**WORK INSTRUCTION:** In your reply, print every line of the listing exactly and omit all images.

**PROVIDED ENTRIES:**
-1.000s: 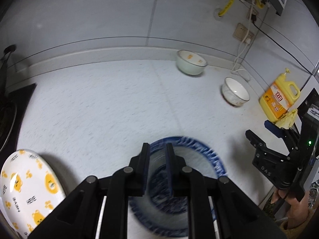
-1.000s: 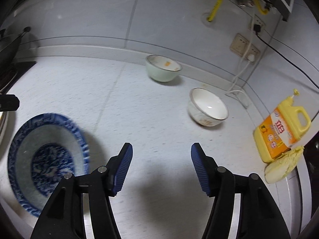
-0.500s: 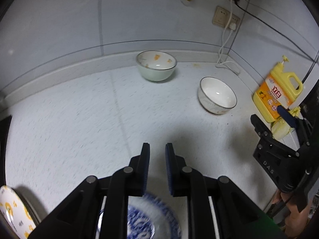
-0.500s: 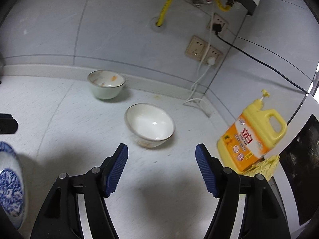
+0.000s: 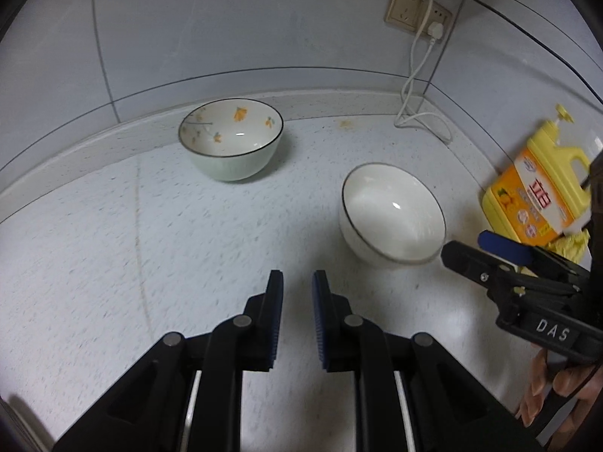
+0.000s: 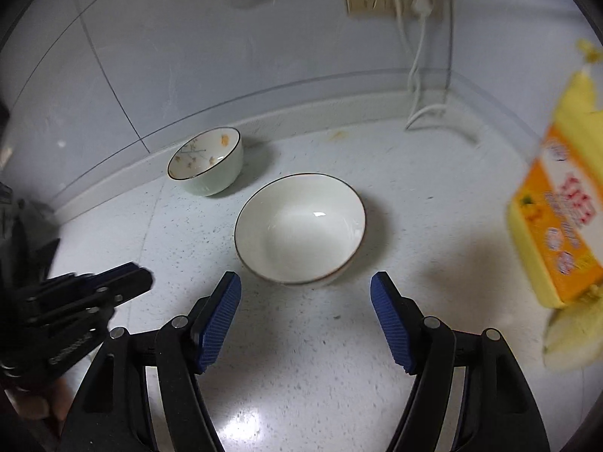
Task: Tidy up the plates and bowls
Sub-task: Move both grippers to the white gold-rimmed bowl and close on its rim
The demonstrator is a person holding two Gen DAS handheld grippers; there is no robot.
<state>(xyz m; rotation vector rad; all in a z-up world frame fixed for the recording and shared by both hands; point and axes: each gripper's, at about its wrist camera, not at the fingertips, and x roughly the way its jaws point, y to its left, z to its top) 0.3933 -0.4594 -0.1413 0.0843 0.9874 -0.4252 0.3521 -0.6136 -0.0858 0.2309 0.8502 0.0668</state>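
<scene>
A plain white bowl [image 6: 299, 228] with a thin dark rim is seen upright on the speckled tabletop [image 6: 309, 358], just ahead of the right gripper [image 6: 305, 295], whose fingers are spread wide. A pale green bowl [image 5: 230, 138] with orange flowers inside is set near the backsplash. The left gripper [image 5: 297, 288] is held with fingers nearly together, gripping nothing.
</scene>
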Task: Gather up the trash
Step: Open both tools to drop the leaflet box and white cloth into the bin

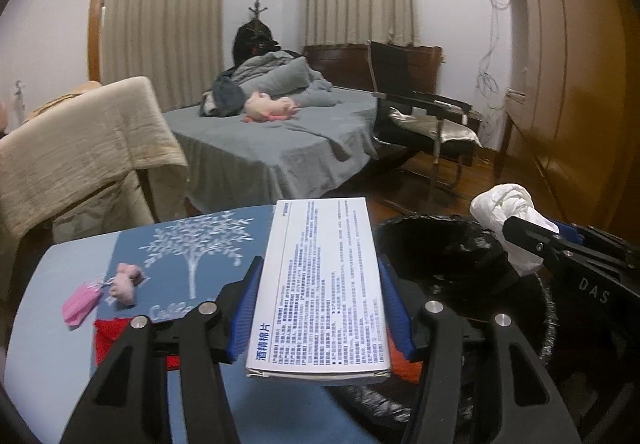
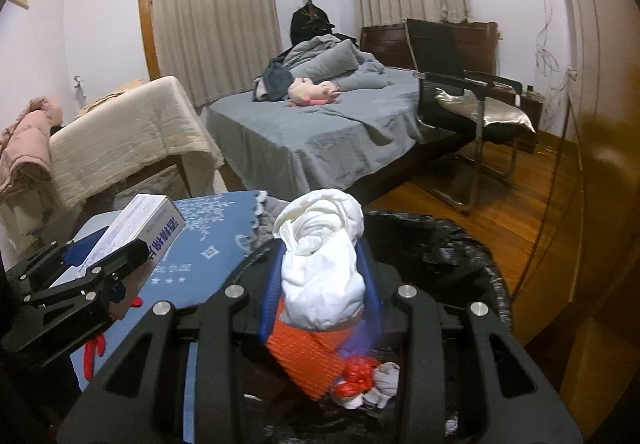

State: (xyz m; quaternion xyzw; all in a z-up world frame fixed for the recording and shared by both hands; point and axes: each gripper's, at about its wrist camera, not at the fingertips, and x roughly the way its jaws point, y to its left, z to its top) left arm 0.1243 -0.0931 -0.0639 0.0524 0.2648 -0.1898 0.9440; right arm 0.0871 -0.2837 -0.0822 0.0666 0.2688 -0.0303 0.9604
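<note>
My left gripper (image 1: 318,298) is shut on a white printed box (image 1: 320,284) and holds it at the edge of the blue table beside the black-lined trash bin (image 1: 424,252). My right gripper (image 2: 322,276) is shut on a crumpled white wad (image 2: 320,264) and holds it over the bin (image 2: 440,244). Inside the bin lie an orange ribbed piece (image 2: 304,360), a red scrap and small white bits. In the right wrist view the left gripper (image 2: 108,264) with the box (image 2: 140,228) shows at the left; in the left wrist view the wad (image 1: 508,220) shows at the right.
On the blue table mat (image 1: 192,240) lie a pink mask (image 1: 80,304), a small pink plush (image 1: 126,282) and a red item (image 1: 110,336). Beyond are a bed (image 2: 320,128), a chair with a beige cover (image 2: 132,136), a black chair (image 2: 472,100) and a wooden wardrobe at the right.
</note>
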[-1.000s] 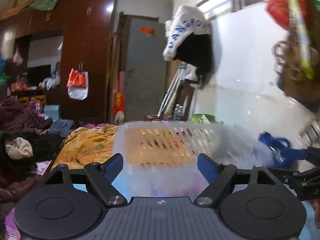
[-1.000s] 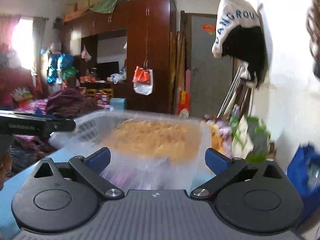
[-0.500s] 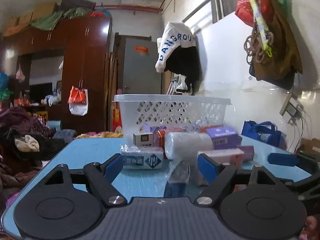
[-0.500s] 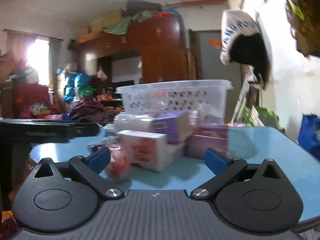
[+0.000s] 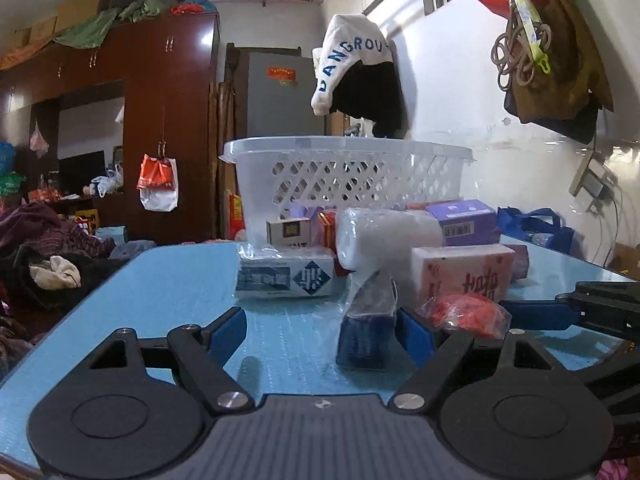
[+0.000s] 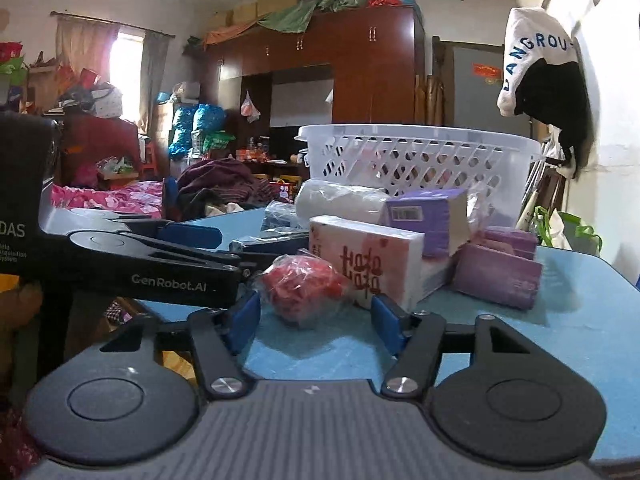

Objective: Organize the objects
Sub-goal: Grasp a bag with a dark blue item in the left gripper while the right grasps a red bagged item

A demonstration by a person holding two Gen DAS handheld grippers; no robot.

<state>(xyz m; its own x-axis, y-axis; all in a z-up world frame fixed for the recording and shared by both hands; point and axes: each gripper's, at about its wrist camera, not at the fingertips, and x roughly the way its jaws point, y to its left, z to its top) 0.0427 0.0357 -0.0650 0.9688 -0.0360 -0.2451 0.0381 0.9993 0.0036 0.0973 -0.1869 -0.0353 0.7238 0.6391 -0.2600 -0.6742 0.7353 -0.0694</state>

**WRITTEN ANSWER:**
-1.000s: 
-1.000s: 
-0.500s: 
-0.500s: 
+0.000s: 
+0.000s: 
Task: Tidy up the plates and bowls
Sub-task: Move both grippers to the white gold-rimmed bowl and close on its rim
The demonstrator is a person holding two Gen DAS handheld grippers; there is no robot.
<state>(xyz m; rotation vector rad; all in a z-up world frame fixed for the recording and shared by both hands; point and axes: each gripper's, at about its wrist camera, not at the fingertips, and x roughly the way its jaws point, y to its left, z to its top) 0.3933 -0.4594 -0.1413 0.0843 0.9874 -0.4252 0.3521 -0.6136 -0.0858 0.2309 0.8502 0.0668</state>
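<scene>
A plain white bowl [image 6: 299, 228] with a thin dark rim is seen upright on the speckled tabletop [image 6: 309, 358], just ahead of the right gripper [image 6: 305, 295], whose fingers are spread wide. A pale green bowl [image 5: 230, 138] with orange flowers inside is set near the backsplash. The left gripper [image 5: 297, 288] is held with fingers nearly together, gripping nothing.
</scene>
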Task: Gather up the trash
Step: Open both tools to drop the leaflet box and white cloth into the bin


State: (xyz m; quaternion xyzw; all in a z-up world frame fixed for the recording and shared by both hands; point and axes: each gripper's, at about its wrist camera, not at the fingertips, and x roughly the way its jaws point, y to its left, z to its top) left arm 0.1243 -0.0931 -0.0639 0.0524 0.2648 -0.1898 0.9440; right arm 0.0871 -0.2837 -0.0822 0.0666 0.2688 -0.0303 0.9604
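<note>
My left gripper (image 1: 318,298) is shut on a white printed box (image 1: 320,284) and holds it at the edge of the blue table beside the black-lined trash bin (image 1: 424,252). My right gripper (image 2: 322,276) is shut on a crumpled white wad (image 2: 320,264) and holds it over the bin (image 2: 440,244). Inside the bin lie an orange ribbed piece (image 2: 304,360), a red scrap and small white bits. In the right wrist view the left gripper (image 2: 108,264) with the box (image 2: 140,228) shows at the left; in the left wrist view the wad (image 1: 508,220) shows at the right.
On the blue table mat (image 1: 192,240) lie a pink mask (image 1: 80,304), a small pink plush (image 1: 126,282) and a red item (image 1: 110,336). Beyond are a bed (image 2: 320,128), a chair with a beige cover (image 2: 132,136), a black chair (image 2: 472,100) and a wooden wardrobe at the right.
</note>
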[-1.000s] 
[-1.000s] 
[-0.500s] 
[-0.500s] 
[+0.000s] 
[+0.000s] 

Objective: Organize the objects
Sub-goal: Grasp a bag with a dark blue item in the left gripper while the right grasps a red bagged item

A demonstration by a person holding two Gen DAS handheld grippers; no robot.

<state>(xyz m; its own x-axis, y-axis; all in a z-up world frame fixed for the recording and shared by both hands; point and axes: each gripper's, at about its wrist camera, not at the fingertips, and x roughly the way its jaws point, y to its left, z to its top) 0.0427 0.0357 -0.0650 0.9688 -0.0360 -0.2451 0.0381 0.9993 0.0036 0.0973 -0.1869 -0.0353 0.7238 0.6391 -0.2600 -0.6742 0.7353 -0.0694</state>

No more output is needed.